- [To do]:
Your job with the data below: print everything from the line that holds "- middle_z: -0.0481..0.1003" down to the line that holds "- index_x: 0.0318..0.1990", ends included, exactly, and nothing else.

- [Stored data]:
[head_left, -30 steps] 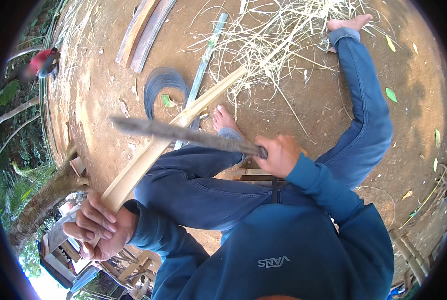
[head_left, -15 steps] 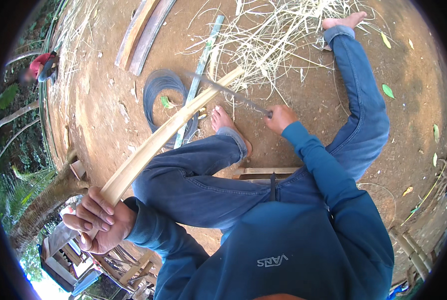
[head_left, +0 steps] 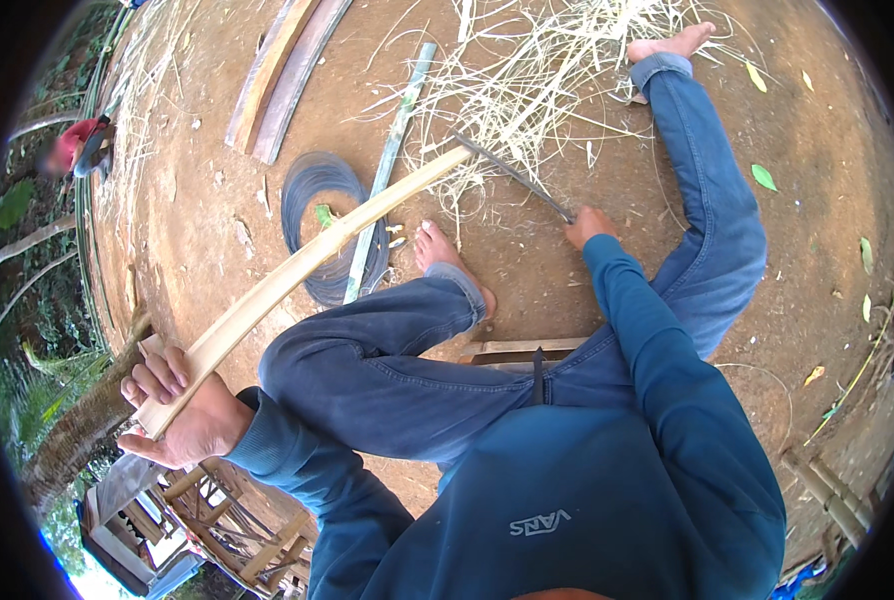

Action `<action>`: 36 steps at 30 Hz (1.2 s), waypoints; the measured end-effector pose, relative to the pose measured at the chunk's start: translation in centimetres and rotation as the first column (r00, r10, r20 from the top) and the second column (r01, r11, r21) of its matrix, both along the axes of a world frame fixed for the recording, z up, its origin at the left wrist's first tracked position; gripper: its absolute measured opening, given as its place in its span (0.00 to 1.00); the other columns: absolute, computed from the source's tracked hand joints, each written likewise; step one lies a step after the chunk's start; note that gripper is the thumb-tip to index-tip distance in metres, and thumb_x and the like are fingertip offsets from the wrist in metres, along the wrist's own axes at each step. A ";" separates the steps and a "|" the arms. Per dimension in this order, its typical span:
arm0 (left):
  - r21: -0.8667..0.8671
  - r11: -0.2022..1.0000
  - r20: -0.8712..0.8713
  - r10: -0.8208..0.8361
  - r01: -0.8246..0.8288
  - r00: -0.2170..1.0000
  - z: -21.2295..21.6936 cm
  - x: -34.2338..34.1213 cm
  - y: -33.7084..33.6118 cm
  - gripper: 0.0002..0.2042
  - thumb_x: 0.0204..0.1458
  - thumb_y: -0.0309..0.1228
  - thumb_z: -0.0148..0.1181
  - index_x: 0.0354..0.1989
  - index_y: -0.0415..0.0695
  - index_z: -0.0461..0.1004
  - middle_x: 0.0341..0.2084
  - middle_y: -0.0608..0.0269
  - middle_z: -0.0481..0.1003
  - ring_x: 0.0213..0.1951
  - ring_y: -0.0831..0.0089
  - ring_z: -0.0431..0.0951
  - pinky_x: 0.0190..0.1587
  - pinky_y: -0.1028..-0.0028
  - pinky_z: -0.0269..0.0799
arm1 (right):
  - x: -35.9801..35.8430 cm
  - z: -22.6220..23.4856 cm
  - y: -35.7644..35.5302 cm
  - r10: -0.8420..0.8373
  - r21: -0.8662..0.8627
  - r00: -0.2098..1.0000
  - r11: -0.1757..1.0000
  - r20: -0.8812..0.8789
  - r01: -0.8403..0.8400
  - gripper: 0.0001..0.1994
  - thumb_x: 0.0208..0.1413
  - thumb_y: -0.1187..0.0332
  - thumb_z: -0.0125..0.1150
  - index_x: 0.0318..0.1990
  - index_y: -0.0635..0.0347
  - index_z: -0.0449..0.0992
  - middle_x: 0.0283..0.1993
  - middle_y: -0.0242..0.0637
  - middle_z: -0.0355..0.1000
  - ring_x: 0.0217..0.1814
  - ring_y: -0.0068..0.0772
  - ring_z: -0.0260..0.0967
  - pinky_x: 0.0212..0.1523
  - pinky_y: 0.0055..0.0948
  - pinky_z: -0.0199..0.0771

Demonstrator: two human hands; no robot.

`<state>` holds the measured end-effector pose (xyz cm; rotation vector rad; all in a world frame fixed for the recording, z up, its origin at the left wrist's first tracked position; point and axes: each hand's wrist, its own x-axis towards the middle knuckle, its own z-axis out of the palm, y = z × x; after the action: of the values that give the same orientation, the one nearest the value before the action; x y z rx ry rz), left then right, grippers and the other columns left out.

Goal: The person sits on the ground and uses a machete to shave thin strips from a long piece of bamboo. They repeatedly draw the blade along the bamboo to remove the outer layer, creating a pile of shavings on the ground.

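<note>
My left hand (head_left: 195, 415) is closed around the near end of a long pale bamboo strip (head_left: 302, 262), its thumb below and its fingers curled over the top. The strip slants up and to the right over my bent left knee, and its far end is by the shavings. My right hand (head_left: 592, 227) grips the handle of a long, narrow, dark-bladed knife (head_left: 522, 180). The blade points up and left, with its tip close to the strip's far end; whether they touch I cannot tell.
Pale shavings (head_left: 557, 75) lie heaped beyond my feet. A coil of dark wire (head_left: 297, 215) and a greenish slat (head_left: 407, 110) lie under the strip's line. Two boards (head_left: 287, 80) rest at far left. A person in red (head_left: 72, 148) is at the left edge.
The knife has moved from across the strip to its far end, as my right hand shifted slightly right. My left hand and the strip have shifted a little left and up.
</note>
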<state>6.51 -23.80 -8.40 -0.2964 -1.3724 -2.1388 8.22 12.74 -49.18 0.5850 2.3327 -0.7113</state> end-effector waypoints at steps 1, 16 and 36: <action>-0.022 0.999 -0.011 -0.047 0.047 0.999 0.5 0.2 -0.7 0.22 0.50 0.52 0.51 0.27 0.42 0.60 0.15 0.68 0.54 0.16 0.76 0.52 0.22 0.75 0.50 | 0.1 0.3 0.1 -0.002 0.009 1.000 1.000 -0.008 0.002 0.18 0.47 0.58 0.61 0.43 0.58 0.77 0.46 0.52 0.73 0.50 0.50 0.71 0.51 0.42 0.70; -0.022 0.744 -0.044 -0.668 0.668 0.743 12.4 -7.6 4.5 0.20 0.63 0.47 0.35 0.25 0.44 0.55 0.15 0.67 0.52 0.15 0.78 0.54 0.16 0.78 0.56 | -0.9 13.7 -6.2 0.013 -0.287 0.545 0.839 -0.838 -0.462 0.25 0.54 0.52 0.57 0.52 0.62 0.68 0.45 0.51 0.69 0.49 0.49 0.67 0.51 0.39 0.65; -0.865 -0.483 0.455 -0.638 0.138 0.621 -9.0 0.9 11.3 0.35 0.41 0.33 0.63 0.61 0.49 0.58 0.59 0.51 0.56 0.54 0.53 0.65 0.51 0.59 0.68 | -3.0 17.0 -6.2 -0.333 -0.957 0.937 0.221 0.109 0.190 0.16 0.58 0.66 0.52 0.52 0.60 0.66 0.39 0.35 0.72 0.37 0.29 0.74 0.34 0.29 0.78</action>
<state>7.39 -12.49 -17.42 -2.1836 -2.7317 -0.3289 5.23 6.54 -32.19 0.3153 1.3631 -2.1647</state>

- [Completed exercise]:
  - middle_z: -0.0481..0.1003
  - ring_x: 0.0213..0.1951
  - ring_y: -0.0831..0.0089
  - ring_z: -0.0431..0.0951
  - pinky_x: 0.0190..0.1587
  - pinky_y: -0.1028..-0.0028
  - pinky_z: -0.0269..0.0799
arm1 (right):
  - x: -35.9801..35.8430 cm
  - z: -22.6220..23.4856 cm
  - y: -35.7644..35.5302 cm
  - r10: -0.8420..0.8373
  - r21: -0.8662..0.8627
  - r00: -0.2098..1.0000
  - r11: -0.1757..1.0000
  - r20: -0.8812..0.8789
  - r01: -0.8403..0.8400
  - gripper: 0.0001..0.1994
  - thumb_x: 0.0208..0.1413
  - thumb_y: -0.1187..0.0332
  - thumb_z: -0.0125..0.1150
  - index_x: 0.0318..0.1990

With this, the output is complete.